The phrase was born on a humid night with a very non-alcoholic beverage in hand. Friends and I watched the final moments of our last real summer seep into the first minutes of official seniordom.
“This is it. No more chances.”
Unlike anything we tried to adhere to the walls of Ytterboe in that first week on campus, the words just stuck. We adopted them as a phrase to live by in our final months of our college careers.
It seems blunt, perhaps, but this motto is not untrue. Chances in life, sure, there will be many more. But opportune undergraduate moments on the Hill are getting fewer and farther between for the Class of 2016. After three and a half years here, our time is almost up.
As a senior, I can say there’s something about this fact – that time is almost up – that makes us feel invincible. We come to terms with our insecurities, or rather, we simply don’t have time to care about them anymore – we have job applications to complete. But there’s a similar something about this fact – that time is almost up – that makes us wonder if we’ve done what we were supposed to do here. If we learned what we ought to know. If we’ve become who we were meant to be.
We are conditioned to believe that college is synonymous with opportunity. And to a certain extent, it is. People with Ph.D.’s roam the hallways at our disposal, ready to answer the questions we haven’t even thought to ask. Other twenty-somethings mill about the quad, the caf and the library, ready to be noticed, liked and maybe even loved.
The tools are laid out for us here. But tools, by definition, are meant to be used. After all, what is the difference between a missed opportunity and no opportunity at all?
Four years seems like a lot of time, and, as college students, we are prone to procrastinate. That’s precisely why Netflix’s stock is through the roof. When resources and opportunities replenish themselves as frequently as they do at St. Olaf, we delude ourselves into thinking we can afford to skip out.
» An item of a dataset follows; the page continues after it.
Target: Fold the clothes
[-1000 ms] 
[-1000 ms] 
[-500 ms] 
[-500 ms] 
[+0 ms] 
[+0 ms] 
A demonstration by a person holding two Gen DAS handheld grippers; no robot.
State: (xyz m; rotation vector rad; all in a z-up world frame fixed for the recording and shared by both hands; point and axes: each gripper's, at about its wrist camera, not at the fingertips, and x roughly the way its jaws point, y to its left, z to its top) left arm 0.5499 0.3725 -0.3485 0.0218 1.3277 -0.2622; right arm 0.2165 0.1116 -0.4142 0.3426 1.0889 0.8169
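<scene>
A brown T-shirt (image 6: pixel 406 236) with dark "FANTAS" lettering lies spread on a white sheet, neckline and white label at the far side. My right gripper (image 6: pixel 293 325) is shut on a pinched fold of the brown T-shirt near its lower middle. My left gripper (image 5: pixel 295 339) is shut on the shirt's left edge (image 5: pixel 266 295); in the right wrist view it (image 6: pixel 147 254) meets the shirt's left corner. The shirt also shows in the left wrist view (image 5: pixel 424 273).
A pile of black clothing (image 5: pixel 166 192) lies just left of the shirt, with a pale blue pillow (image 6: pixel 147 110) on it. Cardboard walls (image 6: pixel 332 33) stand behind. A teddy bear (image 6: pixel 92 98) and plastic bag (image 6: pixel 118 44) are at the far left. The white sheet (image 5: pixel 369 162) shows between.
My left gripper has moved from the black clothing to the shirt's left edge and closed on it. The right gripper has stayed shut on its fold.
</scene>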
I’ll raise my hand next time. I’ll say “hi” next time. I’ll apply for that job next time.
For some reason, we don’t consider all chances equally precious. In reality, the anticipation of future chances should not be an acceptable reason to postpone an end result.
Why then, do we hesitate?
My theory is the duality of fear. Somehow, during senior year, fear evolves from being an inhibitor to a motivator. Suddenly, the anxiety that for so long prevented us from taking that chance pales in comparison to the possibility of missing out. Academically. Socially. Romantically. We finally get scared enough of the experiences we realize we might have to sacrifice and the memories we might not make.
“No more chances.”
The opportunities catalyzed by our learning and interactions at St. Olaf are countless. But when it comes down to it, our allotment of time on the Hill is not. We receive years of reassurance that we “have so much time” to figure it all out, but the unsettling truth is, the days are numbered. They always have been, but that doesn’t mean we have to wait until we have “no more chances.”